● **What is expected**: Write out the data exactly from its first line onward, ending with the line in which "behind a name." appears.
Data block Block Start
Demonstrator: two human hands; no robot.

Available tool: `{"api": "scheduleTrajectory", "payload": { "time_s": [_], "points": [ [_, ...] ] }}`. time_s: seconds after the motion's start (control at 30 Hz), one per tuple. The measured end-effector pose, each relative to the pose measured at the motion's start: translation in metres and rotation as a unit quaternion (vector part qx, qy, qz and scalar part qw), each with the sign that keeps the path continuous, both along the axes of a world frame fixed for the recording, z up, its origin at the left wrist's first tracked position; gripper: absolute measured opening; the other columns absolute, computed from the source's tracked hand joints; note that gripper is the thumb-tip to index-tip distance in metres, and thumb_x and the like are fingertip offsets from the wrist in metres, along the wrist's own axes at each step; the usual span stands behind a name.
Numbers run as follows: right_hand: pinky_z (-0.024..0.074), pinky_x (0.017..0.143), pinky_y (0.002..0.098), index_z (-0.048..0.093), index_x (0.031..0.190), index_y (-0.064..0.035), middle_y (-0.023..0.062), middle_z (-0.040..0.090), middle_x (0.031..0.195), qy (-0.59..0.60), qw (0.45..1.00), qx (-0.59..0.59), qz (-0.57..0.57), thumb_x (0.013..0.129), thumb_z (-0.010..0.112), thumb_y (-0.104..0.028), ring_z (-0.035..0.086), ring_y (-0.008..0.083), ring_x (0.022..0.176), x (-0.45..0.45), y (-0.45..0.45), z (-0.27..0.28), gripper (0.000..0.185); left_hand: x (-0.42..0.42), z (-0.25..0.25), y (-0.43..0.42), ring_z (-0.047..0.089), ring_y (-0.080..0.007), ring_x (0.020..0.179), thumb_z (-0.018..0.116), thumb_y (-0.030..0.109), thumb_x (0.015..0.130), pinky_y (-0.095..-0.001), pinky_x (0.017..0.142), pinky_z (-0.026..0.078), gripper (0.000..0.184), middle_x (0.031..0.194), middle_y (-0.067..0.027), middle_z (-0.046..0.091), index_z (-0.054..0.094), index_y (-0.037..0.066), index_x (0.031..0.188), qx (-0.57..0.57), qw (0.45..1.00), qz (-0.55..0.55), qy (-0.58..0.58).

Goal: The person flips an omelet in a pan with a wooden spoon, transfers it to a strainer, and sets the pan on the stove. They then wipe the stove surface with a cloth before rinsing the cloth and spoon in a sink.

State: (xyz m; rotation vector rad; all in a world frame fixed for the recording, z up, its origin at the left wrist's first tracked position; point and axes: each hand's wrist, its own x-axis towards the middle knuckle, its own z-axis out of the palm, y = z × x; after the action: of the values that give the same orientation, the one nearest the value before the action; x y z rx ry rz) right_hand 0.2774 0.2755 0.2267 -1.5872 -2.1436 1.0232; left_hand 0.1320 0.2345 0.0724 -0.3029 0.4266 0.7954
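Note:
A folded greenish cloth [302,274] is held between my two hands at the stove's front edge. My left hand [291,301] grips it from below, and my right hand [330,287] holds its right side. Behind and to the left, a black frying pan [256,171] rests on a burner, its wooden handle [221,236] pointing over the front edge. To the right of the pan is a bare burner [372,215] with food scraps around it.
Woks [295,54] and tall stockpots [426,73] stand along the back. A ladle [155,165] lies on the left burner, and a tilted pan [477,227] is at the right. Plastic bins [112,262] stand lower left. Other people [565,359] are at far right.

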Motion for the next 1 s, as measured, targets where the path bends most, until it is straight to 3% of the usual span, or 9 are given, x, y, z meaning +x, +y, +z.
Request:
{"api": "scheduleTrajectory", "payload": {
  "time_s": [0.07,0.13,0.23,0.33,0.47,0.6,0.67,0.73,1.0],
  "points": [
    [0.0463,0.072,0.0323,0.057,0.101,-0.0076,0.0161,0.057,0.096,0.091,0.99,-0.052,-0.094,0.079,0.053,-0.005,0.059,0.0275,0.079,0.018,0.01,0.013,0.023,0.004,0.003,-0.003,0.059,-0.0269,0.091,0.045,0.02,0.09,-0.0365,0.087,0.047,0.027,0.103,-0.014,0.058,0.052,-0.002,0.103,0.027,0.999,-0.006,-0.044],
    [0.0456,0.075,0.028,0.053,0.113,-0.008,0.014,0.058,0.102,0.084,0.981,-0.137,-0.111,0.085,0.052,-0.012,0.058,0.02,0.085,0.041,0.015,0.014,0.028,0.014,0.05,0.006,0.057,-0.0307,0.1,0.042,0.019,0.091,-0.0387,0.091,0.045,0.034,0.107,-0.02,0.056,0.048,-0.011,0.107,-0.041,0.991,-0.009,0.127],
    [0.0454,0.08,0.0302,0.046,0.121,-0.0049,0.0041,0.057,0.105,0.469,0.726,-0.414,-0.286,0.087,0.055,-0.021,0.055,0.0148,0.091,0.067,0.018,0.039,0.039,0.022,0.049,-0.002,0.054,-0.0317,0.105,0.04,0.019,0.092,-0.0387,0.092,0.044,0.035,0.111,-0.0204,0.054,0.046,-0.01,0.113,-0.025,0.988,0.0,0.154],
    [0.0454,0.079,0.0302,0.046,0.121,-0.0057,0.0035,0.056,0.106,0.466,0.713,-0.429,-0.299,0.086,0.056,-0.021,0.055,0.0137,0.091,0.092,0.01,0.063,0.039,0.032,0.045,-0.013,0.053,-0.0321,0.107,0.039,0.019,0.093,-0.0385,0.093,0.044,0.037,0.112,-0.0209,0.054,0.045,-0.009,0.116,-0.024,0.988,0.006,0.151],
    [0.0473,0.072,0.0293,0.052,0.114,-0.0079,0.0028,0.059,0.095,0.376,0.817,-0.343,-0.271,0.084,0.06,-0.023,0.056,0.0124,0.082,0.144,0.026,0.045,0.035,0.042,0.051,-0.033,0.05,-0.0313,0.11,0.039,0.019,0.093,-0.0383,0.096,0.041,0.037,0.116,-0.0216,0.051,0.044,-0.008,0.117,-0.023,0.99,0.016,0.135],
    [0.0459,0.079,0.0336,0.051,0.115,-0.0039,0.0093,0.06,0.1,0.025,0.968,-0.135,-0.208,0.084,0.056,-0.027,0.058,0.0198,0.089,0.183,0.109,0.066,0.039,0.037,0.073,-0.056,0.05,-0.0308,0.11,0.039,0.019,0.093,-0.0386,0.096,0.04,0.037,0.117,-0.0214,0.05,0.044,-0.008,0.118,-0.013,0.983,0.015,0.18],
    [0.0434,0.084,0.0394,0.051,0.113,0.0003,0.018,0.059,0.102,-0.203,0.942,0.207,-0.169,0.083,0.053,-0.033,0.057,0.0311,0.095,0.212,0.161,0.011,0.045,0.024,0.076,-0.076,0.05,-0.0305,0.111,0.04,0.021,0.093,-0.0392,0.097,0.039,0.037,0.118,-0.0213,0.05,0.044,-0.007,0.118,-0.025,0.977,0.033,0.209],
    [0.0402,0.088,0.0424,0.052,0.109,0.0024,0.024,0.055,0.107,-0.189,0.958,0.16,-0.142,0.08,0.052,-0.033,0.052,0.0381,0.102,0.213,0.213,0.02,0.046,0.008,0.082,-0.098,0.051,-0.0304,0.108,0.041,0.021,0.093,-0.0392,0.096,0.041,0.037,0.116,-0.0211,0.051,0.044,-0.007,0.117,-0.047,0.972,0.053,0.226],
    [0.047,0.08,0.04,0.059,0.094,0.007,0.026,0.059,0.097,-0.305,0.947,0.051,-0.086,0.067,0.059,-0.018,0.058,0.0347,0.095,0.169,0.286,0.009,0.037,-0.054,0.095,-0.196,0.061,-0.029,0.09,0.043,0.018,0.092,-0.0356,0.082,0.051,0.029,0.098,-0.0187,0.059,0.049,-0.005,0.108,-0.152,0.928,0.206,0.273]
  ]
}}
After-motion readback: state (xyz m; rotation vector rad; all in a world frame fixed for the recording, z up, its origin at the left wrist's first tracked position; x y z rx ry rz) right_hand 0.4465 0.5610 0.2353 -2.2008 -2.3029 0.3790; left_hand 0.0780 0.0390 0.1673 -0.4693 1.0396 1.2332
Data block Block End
● **Solved problem**:
Demonstrator: two human hands; no robot.

Available tool: `{"api": "scheduleTrajectory", "payload": { "time_s": [_], "points": [ [_, ...] ] }}`. time_s: seconds after the motion's start (control at 30 Hz), one per tuple. The measured end-effector pose, each relative to the pose measured at the motion's start: translation in metres and rotation as a unit quaternion (vector part qx, qy, qz and scalar part qw), each with the sign that keeps the path continuous, both along the axes of a world frame fixed for the recording, z up, its origin at the left wrist's first tracked position; gripper: absolute measured opening; the other columns absolute, computed from the source's tracked hand joints; note that gripper is the thumb-tip to index-tip distance in metres, and thumb_x and the like are fingertip offsets from the wrist in metres, along the wrist's own axes at each step; the usual span stands behind a name.

The answer was written out completely.